Problem requirements: Take every line from the listing below that includes "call" and copy it.

Data:

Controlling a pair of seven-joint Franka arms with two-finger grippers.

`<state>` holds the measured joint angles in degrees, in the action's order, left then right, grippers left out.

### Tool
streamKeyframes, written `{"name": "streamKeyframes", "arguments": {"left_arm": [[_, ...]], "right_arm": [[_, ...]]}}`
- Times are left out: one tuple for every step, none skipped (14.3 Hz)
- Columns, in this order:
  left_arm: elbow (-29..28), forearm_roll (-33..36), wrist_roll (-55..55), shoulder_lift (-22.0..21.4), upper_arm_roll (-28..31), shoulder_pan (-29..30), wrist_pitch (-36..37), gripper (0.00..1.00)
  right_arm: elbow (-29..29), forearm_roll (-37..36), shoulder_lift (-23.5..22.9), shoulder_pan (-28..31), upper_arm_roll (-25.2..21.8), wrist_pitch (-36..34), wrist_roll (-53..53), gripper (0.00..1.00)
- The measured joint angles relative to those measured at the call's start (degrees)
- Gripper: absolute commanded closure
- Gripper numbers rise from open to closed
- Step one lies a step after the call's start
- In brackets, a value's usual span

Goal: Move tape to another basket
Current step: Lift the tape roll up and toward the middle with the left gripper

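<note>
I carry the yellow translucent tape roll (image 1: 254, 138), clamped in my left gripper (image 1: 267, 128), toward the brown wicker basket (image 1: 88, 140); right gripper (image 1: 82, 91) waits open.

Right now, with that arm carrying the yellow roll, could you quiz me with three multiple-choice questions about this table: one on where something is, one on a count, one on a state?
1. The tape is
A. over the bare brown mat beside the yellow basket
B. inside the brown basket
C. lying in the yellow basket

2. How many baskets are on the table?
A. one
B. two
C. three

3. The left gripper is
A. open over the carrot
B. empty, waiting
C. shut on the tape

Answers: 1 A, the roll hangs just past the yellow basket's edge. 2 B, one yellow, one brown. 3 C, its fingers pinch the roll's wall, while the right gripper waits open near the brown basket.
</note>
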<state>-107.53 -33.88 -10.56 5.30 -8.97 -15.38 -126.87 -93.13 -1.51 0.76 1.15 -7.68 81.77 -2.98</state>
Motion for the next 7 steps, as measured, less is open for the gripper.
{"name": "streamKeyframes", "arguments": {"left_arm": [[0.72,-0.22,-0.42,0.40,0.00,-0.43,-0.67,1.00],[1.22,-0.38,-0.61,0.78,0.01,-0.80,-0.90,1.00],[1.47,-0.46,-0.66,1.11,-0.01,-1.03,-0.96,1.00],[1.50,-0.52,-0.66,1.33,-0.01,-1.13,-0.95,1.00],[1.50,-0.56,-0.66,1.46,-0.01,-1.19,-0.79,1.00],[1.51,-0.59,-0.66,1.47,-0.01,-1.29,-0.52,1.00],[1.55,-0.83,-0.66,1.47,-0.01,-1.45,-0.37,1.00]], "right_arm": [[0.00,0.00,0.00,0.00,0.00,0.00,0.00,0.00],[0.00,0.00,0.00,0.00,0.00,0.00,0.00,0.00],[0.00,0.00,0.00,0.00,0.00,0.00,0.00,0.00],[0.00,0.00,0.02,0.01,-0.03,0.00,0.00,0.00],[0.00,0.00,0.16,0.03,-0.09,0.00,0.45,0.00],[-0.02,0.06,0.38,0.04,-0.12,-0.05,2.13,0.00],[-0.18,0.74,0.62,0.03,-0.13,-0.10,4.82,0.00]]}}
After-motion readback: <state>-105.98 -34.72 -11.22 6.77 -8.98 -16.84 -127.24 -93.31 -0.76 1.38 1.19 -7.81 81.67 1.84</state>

Answer to this exercise:
- The measured joint angles relative to those measured at the call's start (degrees)
- Step one lies a step after the call's start

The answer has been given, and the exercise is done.